Task item: Copy all lines below that use the word "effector".

Stored data:
++++

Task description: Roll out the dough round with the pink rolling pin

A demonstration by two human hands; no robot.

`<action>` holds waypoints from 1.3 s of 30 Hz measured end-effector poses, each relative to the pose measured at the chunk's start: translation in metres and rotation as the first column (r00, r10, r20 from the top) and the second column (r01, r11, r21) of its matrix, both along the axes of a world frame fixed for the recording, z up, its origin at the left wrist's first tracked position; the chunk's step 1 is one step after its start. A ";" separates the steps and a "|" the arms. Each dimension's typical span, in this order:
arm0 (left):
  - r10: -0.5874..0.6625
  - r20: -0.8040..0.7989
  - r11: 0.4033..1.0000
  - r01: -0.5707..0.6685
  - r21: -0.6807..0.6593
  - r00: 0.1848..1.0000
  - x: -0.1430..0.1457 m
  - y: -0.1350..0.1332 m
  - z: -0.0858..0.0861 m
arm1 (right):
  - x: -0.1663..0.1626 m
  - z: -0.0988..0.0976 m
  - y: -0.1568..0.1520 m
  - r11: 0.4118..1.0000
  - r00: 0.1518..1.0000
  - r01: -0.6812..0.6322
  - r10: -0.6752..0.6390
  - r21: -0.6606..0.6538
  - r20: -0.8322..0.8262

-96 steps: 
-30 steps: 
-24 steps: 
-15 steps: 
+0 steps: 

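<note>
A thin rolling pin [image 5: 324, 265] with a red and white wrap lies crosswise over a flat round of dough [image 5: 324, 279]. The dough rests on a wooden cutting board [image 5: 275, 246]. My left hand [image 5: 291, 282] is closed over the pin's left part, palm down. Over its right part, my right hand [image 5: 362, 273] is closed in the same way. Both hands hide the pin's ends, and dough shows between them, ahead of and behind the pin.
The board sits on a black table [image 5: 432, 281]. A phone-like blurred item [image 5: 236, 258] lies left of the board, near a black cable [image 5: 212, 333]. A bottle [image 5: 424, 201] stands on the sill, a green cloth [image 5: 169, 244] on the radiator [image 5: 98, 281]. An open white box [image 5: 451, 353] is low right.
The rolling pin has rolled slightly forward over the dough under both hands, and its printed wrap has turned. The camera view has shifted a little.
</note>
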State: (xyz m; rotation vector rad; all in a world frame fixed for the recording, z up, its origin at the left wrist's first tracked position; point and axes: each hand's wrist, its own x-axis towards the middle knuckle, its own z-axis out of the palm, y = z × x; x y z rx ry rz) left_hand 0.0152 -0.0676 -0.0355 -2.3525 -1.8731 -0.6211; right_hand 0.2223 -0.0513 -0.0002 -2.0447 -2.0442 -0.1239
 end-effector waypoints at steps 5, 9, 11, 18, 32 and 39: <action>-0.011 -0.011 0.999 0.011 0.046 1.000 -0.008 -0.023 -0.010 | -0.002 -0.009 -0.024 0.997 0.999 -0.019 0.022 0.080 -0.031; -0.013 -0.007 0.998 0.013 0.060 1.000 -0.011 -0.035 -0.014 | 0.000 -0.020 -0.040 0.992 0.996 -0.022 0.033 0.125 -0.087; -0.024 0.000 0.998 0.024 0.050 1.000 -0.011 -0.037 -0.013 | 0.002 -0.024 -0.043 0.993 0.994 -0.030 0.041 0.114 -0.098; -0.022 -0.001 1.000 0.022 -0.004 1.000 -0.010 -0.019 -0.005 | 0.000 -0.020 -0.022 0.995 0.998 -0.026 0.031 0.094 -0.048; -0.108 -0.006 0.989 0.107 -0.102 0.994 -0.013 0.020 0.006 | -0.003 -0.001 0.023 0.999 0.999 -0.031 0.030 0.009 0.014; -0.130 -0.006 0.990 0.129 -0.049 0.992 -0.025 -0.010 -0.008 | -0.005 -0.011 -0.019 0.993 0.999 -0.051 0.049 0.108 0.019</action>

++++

Expected answer:
`<action>` holds waypoints from 1.3 s of 30 Hz measured end-effector poses, each relative to the pose measured at the chunk's start: translation in metres and rotation as the first column (r00, r10, r20 from the top) and the second column (r01, r11, r21) of its matrix, both along the axes of a world frame fixed for the recording, z up, its origin at the left wrist's first tracked position; the chunk's step 1 is one step after its start. A ";" separates the steps and a "|" the arms. Each dimension's typical span, in this order:
 end-effector waypoints at steps 5, 9, 11, 18, 32 and 39: <action>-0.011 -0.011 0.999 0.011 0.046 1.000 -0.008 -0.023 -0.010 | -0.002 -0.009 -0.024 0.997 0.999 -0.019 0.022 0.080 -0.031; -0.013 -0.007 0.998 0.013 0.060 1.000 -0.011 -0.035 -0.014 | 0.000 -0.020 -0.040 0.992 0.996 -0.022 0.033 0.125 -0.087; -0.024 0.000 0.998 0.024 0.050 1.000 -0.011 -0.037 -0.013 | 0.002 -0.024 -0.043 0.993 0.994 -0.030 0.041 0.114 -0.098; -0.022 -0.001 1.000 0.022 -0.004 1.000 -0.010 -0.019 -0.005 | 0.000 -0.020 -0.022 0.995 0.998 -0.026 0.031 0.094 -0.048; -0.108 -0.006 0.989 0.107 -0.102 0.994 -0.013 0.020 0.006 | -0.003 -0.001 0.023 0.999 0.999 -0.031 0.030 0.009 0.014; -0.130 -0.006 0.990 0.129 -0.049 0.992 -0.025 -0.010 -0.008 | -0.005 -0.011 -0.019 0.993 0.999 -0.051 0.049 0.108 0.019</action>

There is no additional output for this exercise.